▶ _Problem to work on_: Please copy the leading lines of the entries below exactly, concluding with the line in which "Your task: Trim" occurs.

▶ _Data for the task_:
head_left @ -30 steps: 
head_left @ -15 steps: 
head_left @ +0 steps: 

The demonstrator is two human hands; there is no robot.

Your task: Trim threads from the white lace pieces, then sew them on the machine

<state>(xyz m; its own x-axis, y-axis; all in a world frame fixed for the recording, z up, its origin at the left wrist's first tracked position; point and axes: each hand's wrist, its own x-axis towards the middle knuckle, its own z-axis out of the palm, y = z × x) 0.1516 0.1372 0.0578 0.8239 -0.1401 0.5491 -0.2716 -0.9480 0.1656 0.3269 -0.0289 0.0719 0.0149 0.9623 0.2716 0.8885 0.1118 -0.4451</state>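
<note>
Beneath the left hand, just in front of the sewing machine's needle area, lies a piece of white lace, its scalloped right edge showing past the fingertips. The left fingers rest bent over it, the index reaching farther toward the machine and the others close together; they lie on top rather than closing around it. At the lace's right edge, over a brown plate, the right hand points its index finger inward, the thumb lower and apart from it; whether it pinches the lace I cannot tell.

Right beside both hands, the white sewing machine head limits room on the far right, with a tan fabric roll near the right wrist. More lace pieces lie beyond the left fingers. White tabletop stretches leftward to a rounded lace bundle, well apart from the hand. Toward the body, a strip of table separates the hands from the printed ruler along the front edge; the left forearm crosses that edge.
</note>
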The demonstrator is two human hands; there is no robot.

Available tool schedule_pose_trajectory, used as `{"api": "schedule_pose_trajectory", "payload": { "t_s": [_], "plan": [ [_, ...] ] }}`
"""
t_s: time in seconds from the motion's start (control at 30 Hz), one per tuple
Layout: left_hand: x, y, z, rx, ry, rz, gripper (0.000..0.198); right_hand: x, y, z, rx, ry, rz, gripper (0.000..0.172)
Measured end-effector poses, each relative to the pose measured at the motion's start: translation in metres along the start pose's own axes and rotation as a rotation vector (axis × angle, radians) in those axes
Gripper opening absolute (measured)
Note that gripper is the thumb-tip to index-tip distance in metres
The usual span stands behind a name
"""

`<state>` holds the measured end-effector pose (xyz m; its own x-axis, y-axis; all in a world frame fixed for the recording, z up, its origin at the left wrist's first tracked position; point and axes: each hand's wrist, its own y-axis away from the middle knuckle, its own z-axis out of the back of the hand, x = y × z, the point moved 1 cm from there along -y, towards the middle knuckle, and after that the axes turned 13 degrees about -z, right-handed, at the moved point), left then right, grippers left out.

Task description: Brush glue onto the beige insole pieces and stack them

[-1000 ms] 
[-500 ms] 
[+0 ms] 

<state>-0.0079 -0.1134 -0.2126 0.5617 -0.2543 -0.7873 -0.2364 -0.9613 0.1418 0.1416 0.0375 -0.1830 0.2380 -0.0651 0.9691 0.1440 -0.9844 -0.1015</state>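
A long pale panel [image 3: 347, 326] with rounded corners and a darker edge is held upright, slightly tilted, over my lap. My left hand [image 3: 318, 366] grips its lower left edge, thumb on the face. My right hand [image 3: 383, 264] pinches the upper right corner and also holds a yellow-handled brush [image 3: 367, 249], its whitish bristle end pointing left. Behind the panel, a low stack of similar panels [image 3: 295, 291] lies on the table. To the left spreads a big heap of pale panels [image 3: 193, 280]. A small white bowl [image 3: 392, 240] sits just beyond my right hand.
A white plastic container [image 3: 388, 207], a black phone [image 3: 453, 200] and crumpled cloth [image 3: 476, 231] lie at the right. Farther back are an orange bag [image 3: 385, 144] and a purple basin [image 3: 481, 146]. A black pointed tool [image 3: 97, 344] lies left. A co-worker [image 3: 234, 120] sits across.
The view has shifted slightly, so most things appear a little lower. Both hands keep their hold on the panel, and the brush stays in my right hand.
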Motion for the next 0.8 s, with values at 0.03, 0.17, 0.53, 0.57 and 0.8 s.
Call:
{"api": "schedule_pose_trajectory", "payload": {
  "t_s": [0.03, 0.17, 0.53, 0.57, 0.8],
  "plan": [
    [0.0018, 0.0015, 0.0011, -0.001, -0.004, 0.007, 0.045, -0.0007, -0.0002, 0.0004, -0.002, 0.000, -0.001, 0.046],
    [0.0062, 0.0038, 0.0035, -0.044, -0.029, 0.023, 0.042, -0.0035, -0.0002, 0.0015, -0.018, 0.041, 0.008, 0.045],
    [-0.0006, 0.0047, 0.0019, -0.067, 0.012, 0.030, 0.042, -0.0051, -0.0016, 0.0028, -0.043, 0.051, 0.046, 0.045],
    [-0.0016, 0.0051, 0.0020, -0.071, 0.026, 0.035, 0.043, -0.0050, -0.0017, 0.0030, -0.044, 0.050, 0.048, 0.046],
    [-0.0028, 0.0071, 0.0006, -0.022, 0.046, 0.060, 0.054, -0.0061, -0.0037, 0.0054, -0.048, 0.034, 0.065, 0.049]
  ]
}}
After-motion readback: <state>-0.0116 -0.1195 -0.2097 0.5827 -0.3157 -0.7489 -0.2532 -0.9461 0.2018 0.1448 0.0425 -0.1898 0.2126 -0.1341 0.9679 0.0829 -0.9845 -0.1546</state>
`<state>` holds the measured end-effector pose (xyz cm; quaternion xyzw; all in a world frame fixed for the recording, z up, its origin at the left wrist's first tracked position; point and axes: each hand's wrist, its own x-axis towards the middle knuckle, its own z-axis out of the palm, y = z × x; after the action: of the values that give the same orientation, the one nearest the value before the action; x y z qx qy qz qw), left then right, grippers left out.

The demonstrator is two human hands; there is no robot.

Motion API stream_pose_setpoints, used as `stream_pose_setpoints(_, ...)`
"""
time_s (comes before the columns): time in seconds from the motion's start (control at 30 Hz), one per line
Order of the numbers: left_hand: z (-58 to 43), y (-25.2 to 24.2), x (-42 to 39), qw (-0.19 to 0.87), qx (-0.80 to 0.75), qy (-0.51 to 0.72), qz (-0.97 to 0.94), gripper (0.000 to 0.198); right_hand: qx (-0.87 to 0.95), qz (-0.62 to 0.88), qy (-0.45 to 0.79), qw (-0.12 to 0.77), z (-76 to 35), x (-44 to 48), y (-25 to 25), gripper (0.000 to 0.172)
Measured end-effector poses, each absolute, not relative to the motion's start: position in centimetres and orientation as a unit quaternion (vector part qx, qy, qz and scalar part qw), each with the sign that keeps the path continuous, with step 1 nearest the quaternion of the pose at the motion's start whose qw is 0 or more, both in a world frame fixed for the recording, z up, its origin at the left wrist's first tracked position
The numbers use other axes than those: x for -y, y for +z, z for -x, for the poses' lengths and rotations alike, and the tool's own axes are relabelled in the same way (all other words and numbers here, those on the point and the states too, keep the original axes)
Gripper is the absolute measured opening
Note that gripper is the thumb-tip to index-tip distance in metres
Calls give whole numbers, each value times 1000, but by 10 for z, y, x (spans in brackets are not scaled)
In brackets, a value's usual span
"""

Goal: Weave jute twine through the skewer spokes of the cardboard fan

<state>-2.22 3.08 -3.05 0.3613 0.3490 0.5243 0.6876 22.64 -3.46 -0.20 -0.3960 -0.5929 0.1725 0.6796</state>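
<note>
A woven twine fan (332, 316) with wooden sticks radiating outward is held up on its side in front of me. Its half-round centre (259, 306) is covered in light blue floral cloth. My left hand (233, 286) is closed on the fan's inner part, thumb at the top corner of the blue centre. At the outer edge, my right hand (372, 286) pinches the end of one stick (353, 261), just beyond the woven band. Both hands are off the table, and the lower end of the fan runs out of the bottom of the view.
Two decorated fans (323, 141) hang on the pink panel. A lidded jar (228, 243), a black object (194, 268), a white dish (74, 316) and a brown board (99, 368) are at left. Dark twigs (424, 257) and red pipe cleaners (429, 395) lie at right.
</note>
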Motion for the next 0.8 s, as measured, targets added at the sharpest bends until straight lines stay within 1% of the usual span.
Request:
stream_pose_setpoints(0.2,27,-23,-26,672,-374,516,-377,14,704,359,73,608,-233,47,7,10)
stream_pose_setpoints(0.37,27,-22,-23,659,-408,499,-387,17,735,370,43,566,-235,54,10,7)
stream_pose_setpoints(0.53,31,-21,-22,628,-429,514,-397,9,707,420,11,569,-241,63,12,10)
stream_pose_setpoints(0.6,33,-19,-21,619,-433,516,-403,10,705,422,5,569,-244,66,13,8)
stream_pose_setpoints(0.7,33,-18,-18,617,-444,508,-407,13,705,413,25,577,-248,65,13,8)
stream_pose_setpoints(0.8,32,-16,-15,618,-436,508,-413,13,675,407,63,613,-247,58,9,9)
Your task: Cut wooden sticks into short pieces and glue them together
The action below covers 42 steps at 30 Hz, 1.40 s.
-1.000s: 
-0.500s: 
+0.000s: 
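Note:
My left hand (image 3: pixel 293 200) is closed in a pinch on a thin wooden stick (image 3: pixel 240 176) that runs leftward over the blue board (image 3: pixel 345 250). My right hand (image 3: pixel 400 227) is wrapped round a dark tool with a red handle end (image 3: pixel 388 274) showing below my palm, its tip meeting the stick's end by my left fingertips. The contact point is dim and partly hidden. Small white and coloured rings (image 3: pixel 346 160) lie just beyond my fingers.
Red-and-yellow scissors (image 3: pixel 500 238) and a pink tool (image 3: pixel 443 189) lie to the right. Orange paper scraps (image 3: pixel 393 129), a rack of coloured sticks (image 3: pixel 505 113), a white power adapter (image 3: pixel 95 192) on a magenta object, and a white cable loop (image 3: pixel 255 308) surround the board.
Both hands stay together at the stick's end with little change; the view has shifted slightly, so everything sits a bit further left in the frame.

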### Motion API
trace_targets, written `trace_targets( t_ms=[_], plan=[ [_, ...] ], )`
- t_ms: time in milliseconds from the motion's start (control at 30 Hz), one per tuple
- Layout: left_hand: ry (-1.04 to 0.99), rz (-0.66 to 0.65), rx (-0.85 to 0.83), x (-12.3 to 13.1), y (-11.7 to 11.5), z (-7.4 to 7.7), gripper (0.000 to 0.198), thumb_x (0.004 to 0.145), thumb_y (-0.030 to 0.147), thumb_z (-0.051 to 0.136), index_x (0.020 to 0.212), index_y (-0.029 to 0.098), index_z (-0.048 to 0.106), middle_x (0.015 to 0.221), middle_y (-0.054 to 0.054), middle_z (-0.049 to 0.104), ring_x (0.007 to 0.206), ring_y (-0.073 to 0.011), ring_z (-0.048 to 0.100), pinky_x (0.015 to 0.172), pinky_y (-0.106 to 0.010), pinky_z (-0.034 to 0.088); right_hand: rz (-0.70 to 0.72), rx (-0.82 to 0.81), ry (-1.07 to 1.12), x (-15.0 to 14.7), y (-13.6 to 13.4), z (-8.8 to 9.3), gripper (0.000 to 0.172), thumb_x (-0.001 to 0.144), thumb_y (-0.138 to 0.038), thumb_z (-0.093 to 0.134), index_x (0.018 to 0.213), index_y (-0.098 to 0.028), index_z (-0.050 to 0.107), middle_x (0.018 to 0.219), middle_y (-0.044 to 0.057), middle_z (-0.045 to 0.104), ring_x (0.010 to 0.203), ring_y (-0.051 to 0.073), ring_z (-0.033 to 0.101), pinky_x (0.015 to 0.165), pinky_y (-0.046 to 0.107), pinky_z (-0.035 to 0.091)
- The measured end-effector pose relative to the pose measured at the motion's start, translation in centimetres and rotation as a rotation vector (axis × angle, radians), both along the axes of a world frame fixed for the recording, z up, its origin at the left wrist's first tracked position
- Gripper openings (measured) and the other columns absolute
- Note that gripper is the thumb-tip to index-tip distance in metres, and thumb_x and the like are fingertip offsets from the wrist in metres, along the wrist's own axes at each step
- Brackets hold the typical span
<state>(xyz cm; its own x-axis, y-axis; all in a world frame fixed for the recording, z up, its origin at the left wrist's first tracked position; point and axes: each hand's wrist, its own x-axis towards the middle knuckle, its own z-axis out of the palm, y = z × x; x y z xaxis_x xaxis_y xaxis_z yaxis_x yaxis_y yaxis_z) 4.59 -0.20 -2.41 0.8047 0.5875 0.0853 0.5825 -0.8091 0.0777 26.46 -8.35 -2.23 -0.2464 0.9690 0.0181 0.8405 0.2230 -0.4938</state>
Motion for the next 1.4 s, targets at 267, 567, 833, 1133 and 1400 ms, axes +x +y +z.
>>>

▶ _Completed exercise_:
head_left @ -30 steps: 
head_left @ -15 steps: 
head_left @ +0 steps: 

The demonstrator is two human hands; there is no robot.

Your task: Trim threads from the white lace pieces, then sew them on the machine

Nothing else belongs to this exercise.